Kapanga festiva
- Conservation status: Data Deficit (NZ TCS)

Scientific classification
- Kingdom: Animalia
- Phylum: Arthropoda
- Subphylum: Chelicerata
- Class: Arachnida
- Order: Araneae
- Infraorder: Araneomorphae
- Family: Hahniidae
- Genus: Kapanga
- Species: K. festiva
- Binomial name: Kapanga festiva Forster, 1970

= Kapanga festiva =

- Authority: Forster, 1970
- Conservation status: DD

Species of spider

Kapanga festiva is a species of Hahniidae spider endemic to New Zealand.

==Taxonomy==
This species was described in 1970 by Ray Forster from male and female specimens. The holotype is stored in Otago Museum.

==Description==
The male is recorded at 1.38mm in length whereas the female is 1.67mm.

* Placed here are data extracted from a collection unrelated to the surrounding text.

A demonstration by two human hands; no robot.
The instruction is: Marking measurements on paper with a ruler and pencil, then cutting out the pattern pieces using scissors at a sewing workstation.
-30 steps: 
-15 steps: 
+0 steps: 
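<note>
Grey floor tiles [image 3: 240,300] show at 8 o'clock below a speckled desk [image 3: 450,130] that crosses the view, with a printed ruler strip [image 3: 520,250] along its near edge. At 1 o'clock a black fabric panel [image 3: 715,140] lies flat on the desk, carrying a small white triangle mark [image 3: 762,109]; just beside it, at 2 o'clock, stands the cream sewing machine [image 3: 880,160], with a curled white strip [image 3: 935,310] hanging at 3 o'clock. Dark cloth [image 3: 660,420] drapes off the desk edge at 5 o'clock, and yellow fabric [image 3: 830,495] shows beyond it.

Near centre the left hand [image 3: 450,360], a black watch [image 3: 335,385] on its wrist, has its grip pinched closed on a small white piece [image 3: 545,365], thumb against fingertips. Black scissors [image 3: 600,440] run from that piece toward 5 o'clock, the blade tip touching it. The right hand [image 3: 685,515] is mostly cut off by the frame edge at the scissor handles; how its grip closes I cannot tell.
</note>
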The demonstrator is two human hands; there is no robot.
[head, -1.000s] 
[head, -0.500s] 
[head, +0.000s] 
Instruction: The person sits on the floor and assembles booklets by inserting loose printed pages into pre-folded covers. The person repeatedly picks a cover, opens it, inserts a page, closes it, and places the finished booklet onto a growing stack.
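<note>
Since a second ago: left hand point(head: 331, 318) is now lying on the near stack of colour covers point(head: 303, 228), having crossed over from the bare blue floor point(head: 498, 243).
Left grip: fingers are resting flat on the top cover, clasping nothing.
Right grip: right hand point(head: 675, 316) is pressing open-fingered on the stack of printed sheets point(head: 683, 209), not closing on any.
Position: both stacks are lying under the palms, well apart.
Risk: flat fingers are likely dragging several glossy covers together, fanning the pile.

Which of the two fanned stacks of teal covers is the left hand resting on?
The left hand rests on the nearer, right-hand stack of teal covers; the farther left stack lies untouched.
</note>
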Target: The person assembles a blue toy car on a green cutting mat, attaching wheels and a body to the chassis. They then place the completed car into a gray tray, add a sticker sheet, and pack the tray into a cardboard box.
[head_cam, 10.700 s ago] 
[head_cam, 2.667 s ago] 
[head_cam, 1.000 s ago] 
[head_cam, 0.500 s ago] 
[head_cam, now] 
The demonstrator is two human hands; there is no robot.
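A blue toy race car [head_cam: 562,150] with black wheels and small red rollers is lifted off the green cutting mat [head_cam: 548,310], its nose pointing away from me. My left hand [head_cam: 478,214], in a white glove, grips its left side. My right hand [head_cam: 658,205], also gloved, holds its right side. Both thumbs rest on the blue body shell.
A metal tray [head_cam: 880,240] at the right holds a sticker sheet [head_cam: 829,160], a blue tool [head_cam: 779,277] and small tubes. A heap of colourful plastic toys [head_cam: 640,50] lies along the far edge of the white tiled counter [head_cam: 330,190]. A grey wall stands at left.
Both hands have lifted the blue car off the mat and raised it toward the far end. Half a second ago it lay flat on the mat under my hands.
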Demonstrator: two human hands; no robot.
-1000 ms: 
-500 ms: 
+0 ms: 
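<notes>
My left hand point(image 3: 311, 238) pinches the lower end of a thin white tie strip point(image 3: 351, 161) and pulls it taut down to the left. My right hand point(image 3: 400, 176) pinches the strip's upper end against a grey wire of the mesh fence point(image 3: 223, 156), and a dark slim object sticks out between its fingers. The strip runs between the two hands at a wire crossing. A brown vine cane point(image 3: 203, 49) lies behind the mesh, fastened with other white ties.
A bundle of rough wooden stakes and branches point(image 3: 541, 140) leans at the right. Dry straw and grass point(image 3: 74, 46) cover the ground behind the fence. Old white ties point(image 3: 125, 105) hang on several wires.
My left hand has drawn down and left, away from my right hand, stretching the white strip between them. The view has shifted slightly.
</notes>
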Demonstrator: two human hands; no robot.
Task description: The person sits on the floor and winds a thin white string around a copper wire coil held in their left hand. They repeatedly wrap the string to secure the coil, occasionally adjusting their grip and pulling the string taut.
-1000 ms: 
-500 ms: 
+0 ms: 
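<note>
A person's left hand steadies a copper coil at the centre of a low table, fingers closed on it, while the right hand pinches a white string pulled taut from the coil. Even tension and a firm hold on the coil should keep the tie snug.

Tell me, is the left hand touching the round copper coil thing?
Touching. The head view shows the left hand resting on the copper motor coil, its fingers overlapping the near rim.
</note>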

This species has an orange brown carapace with dark patches dorsally. The legs are yellow brown. The abdomen has dark markings dorsally.

==Distribution==
This species is only known from Wairarapa, New Zealand.

==Conservation status==
Under the New Zealand Threat Classification System, this species is listed as "Data Deficient" with the qualifiers of "Data Poor: Size", "Data Poor: Trend" and "One Location".